Andrew Jackson stresses that “what we do [with BMIs] now is relatively simple, a matter of recognizing patterns in brain activity and how they relate to certain actions. We’ve only just scratched the surface [of brain interfacing].” Yet the potential for BMIs to bring what he calls “neuro-exceptionalism” is there, and that may eventually require some charter of neuro rights “to add to those ethical issues that other tech is already bringing up,” like data privacy and undue influence. “These are ethical issues it would be wise for society to get ahead of before they become more pressing,” he urges.

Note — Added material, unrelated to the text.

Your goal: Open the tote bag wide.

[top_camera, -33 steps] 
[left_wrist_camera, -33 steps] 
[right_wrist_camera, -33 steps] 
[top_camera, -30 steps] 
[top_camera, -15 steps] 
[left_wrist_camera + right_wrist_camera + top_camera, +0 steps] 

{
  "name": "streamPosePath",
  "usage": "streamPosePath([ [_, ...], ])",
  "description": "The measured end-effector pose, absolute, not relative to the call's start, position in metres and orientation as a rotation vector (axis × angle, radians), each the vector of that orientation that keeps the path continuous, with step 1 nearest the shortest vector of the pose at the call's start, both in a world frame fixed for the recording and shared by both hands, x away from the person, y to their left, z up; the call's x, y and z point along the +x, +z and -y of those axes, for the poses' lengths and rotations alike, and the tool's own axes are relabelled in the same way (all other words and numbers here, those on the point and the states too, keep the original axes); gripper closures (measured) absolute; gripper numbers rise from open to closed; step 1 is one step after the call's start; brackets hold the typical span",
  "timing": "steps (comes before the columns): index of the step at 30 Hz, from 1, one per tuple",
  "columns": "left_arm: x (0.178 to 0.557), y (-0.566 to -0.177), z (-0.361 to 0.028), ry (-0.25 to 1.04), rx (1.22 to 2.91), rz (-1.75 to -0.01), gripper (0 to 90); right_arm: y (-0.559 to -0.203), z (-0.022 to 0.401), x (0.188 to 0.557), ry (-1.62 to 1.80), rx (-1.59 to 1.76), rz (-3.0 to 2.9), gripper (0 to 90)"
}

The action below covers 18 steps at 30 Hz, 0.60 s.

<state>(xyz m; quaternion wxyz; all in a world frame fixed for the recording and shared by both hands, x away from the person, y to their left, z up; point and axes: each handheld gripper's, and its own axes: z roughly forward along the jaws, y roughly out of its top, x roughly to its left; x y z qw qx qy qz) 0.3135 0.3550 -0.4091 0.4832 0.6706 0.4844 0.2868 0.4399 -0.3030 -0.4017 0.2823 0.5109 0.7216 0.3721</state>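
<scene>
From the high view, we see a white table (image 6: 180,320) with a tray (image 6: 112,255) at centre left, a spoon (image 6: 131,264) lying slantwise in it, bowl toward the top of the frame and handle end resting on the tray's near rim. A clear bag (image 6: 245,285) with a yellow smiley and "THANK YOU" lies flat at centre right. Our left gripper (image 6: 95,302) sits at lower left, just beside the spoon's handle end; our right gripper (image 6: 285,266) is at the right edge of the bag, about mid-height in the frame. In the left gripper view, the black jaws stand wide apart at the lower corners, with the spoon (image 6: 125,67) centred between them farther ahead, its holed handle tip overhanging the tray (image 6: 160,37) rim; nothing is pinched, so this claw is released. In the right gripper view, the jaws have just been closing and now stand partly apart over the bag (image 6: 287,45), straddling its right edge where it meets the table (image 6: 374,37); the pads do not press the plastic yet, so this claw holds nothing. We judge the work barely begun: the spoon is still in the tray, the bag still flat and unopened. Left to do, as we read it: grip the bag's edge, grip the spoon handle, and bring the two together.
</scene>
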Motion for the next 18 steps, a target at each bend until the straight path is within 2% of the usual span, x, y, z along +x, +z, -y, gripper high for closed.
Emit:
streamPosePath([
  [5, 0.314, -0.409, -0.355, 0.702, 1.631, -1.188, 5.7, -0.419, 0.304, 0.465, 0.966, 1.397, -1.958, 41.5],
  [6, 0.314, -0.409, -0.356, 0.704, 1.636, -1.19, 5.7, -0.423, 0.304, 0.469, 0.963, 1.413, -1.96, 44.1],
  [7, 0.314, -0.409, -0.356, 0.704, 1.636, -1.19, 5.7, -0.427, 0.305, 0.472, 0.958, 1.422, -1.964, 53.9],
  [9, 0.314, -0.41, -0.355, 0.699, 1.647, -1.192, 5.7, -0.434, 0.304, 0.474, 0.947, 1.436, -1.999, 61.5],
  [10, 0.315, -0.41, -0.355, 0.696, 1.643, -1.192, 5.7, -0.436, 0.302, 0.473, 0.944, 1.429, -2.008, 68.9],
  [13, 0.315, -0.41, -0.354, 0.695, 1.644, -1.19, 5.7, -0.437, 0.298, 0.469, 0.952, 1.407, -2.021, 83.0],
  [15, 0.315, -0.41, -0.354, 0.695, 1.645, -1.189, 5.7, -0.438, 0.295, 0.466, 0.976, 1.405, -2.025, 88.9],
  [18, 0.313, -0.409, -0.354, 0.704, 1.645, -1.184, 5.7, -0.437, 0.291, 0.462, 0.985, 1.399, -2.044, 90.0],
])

That’s Ian Pearson’s concern. As the man behind Futurizon, a leading futurology institute, he’s paid by big business to predict the future of technology. He reckons, perhaps optimistically, that some form of truly revolutionary consumer BMI — he suggests one that might perhaps work via a synthetic DNA that would give us not only control of our bodies at the cellular level but a telepathic connectivity with everyone else — will be available by the 2060s.

“That’s both utopian in some ways (imagine how it might bring us together), but dystopian in others (thought crime could quite literally become something the state monitors). It would be like living in a mental prison,” he says, cheerfully.

Which way does he predict BMIs will go? “Well, I look at the way humanity runs things now and lean towards the more dystopian. Besides, that’s the more fun side to talk about.”